PROBLEM REQUIREMENTS ▸
Find every line in the records below that contains the word "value", and copy each such line.

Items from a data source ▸
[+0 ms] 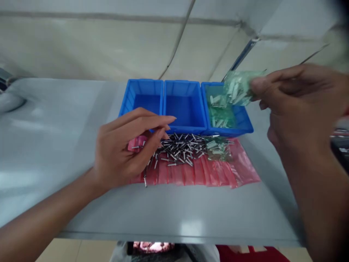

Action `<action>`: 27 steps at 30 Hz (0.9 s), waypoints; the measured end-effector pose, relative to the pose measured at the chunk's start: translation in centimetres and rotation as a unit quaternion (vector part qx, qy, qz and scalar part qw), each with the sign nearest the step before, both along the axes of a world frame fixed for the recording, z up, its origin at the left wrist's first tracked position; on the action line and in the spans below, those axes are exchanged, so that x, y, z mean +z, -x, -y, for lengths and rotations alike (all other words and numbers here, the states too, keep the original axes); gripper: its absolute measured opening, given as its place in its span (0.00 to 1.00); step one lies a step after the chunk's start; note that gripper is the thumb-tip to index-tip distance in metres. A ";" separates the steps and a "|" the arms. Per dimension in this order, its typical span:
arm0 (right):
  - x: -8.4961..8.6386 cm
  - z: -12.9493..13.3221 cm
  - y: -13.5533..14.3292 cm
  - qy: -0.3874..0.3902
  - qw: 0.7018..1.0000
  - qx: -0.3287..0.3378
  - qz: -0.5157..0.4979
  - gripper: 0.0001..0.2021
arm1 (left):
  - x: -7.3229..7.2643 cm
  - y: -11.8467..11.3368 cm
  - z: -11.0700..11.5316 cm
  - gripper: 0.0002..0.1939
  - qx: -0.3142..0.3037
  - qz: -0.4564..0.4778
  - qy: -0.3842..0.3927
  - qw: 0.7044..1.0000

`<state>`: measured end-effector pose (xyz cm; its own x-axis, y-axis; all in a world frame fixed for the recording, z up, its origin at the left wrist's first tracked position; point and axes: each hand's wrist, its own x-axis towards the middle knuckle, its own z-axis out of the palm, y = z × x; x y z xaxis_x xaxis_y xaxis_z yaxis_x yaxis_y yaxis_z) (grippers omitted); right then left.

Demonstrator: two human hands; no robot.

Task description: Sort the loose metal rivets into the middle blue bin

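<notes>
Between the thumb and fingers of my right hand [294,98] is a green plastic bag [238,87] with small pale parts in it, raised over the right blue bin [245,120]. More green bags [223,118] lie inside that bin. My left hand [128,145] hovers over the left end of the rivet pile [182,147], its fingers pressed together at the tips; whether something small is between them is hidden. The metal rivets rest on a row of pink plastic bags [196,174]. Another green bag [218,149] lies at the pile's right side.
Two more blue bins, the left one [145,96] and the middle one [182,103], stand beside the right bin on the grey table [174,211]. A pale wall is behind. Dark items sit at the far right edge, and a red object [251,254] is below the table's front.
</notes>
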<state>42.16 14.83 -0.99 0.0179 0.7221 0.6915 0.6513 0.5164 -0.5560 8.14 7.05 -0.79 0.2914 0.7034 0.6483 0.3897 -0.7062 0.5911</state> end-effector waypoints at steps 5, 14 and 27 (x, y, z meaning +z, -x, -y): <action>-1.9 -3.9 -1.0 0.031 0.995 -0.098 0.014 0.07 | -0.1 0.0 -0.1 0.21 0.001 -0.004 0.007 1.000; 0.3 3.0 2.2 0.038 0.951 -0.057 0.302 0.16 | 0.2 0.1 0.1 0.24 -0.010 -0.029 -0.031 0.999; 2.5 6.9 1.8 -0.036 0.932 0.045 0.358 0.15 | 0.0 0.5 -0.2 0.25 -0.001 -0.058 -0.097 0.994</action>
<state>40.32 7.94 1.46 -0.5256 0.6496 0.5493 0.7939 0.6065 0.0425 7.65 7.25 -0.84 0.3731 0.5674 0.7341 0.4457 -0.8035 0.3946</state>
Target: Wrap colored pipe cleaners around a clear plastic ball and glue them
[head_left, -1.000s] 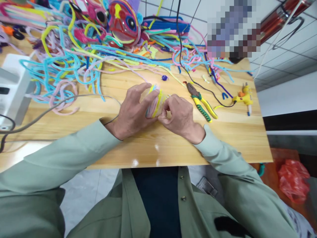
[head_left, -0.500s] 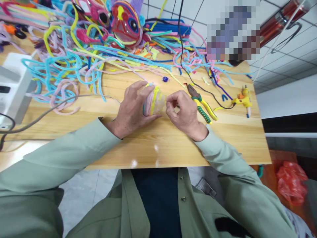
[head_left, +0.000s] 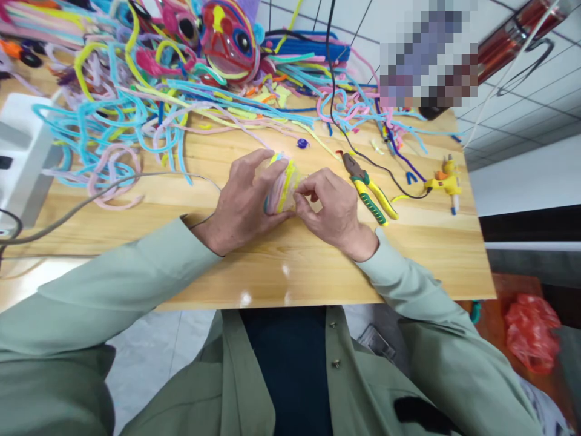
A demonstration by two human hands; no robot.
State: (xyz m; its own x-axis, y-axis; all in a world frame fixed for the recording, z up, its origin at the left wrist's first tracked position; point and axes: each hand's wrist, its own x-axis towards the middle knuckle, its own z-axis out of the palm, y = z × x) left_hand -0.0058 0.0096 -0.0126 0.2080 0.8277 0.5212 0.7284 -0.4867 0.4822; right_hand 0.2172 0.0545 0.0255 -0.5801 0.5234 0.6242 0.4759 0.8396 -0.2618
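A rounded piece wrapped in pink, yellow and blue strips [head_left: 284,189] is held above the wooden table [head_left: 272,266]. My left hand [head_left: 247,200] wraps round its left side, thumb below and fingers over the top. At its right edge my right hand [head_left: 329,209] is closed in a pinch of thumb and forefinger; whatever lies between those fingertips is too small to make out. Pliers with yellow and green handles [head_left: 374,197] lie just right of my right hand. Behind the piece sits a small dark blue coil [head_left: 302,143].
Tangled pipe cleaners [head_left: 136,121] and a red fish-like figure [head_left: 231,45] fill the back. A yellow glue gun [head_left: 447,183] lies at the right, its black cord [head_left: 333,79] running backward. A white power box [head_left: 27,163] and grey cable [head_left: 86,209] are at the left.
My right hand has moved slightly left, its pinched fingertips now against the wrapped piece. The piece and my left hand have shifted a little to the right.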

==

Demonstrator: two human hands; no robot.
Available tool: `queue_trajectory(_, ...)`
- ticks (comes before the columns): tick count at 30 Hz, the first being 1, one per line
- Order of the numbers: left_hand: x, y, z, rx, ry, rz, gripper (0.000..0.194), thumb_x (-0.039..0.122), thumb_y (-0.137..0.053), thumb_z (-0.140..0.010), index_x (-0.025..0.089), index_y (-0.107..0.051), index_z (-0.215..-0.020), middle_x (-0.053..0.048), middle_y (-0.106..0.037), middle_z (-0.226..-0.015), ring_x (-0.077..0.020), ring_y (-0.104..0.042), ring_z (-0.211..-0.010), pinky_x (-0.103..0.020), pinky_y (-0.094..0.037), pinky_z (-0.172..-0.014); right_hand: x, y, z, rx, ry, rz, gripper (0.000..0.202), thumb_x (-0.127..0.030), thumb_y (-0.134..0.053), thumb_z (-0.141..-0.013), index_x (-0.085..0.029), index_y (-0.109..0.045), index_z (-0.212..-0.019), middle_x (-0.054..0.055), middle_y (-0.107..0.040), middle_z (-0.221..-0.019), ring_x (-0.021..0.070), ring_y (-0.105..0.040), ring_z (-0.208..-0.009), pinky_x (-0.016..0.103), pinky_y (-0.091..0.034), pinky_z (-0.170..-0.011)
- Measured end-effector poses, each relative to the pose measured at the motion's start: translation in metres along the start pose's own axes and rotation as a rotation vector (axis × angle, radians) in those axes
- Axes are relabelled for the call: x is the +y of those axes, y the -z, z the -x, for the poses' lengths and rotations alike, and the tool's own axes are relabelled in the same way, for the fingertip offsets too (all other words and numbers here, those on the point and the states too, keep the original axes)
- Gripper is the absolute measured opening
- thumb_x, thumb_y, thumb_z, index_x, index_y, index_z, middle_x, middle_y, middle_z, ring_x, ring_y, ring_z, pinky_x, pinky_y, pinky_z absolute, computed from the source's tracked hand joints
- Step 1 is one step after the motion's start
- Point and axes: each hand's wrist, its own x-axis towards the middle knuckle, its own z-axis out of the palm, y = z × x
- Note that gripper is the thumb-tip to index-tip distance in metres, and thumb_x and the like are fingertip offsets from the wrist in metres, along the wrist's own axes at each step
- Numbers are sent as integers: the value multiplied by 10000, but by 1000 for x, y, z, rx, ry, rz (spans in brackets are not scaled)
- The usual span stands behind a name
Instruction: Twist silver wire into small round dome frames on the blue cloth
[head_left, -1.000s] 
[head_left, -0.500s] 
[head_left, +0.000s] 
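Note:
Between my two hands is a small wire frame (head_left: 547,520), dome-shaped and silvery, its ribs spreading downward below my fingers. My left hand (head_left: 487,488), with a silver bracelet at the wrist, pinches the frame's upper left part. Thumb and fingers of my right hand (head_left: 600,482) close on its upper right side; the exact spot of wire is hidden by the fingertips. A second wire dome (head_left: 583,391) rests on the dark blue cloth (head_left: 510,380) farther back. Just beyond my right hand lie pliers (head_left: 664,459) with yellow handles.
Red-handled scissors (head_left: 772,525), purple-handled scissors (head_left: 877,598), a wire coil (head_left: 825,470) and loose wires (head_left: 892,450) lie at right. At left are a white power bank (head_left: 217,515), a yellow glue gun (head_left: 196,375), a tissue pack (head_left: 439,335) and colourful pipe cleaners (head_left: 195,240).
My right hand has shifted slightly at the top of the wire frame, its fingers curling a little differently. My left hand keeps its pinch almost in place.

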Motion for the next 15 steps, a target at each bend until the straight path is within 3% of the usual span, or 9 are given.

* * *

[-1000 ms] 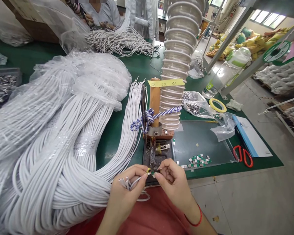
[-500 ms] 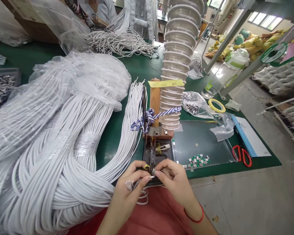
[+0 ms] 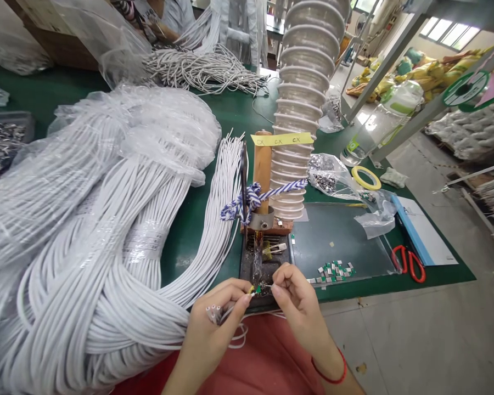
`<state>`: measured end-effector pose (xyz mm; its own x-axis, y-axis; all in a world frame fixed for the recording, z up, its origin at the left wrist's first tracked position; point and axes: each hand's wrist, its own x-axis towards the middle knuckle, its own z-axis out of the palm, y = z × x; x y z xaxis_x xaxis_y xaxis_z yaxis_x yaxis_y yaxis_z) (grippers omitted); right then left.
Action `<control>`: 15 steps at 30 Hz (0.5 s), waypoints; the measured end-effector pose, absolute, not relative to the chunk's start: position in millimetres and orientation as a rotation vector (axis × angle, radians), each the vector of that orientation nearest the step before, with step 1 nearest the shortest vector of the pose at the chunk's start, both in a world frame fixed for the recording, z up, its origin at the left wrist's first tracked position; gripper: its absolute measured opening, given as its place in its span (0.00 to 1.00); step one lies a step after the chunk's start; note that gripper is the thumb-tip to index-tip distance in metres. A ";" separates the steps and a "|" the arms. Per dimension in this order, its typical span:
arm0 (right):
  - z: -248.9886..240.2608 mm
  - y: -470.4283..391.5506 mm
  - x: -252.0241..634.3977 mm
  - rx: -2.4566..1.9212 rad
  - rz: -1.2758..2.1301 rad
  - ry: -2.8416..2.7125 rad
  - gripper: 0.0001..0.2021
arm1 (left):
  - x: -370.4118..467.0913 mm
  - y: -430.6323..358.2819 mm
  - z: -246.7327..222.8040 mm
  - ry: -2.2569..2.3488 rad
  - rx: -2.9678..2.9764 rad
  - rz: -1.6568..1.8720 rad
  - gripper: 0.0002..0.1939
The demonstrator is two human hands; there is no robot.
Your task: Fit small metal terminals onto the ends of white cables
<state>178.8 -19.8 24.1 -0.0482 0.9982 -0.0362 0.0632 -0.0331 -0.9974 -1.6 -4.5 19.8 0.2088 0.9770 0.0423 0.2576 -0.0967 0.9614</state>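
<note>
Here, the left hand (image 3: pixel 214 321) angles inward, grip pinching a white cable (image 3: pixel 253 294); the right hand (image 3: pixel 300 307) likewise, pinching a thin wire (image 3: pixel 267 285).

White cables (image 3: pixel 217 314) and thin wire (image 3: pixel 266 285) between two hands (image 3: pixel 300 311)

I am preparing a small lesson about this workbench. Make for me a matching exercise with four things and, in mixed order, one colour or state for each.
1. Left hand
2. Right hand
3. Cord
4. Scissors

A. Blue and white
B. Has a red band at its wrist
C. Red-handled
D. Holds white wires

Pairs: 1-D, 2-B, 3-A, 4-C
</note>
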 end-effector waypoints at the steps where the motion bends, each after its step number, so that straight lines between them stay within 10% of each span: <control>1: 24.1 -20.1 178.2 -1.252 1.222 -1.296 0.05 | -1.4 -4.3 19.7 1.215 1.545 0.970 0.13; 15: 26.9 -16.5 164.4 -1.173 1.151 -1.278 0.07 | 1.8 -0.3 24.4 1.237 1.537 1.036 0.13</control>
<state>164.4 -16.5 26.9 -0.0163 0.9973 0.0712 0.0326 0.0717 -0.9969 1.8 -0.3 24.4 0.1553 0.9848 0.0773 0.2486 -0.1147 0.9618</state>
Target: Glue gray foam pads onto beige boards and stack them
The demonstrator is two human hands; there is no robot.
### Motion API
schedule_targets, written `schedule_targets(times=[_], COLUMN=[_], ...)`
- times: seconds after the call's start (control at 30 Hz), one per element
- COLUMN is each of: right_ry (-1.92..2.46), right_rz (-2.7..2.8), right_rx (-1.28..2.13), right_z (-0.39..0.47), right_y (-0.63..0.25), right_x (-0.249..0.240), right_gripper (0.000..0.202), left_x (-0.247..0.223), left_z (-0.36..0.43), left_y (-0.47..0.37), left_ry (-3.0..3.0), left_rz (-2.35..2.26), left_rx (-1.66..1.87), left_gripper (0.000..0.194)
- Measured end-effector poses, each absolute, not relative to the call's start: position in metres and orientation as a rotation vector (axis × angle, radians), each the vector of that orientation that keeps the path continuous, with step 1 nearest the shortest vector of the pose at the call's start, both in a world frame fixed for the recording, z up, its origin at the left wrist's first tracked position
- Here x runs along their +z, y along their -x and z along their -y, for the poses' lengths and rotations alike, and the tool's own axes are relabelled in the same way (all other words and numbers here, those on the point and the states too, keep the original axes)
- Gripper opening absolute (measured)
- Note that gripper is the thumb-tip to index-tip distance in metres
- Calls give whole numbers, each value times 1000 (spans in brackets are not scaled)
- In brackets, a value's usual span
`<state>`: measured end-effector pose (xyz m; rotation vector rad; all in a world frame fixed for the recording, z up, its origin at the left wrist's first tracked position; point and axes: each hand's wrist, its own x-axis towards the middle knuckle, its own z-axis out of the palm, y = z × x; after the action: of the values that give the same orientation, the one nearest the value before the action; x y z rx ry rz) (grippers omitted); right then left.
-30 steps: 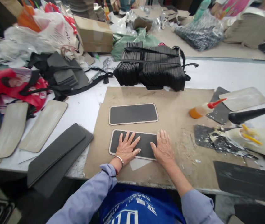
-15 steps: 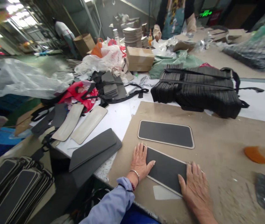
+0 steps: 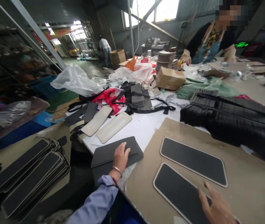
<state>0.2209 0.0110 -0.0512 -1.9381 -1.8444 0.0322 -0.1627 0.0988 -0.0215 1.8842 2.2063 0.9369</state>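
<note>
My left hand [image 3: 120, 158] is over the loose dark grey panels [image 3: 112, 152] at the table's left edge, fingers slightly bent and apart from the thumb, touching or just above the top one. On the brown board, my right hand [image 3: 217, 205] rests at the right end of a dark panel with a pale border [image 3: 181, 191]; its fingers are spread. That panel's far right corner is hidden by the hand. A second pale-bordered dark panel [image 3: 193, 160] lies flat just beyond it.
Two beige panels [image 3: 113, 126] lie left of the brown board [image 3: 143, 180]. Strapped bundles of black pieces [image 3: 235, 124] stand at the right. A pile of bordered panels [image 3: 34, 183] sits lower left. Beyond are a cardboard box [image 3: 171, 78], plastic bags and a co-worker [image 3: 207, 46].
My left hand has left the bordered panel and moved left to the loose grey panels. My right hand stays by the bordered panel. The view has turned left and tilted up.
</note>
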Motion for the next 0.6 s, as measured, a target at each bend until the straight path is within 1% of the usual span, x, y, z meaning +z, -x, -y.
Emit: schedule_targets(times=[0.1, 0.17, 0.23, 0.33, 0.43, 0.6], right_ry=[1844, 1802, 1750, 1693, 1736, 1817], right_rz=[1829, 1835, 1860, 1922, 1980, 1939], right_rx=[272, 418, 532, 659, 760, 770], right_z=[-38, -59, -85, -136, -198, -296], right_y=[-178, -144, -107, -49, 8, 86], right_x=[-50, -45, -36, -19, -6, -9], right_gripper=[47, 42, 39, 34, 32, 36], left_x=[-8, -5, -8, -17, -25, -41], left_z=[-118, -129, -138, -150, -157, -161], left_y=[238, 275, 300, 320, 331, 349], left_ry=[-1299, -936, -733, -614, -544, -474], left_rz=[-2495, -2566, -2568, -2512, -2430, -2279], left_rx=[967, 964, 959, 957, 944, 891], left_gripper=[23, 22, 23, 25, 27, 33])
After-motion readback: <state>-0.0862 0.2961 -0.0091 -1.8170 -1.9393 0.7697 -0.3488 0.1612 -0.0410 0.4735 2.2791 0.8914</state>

WRITTEN RESPONSE ▸
- Numbers are sent as integers: the value multiplied by 10000, but by 1000 for x, y, z, rx, ry, rz (spans in brackets are not scaled)
- Calls give whole numbers, each value times 1000 (spans in brackets are not scaled)
- In brackets, a value's usual span
`<state>`: measured end-effector pose (xyz m; rotation vector rad; all in a world frame fixed for the recording, z up, its origin at the left wrist's first tracked position; point and axes: each hand's wrist, its own x-axis towards the middle knuckle, its own z-axis out of the palm, y = z × x; after the action: of the values that give the same orientation, the one nearest the value before the action; x y z rx ry rz) (grippers omitted); right then left.

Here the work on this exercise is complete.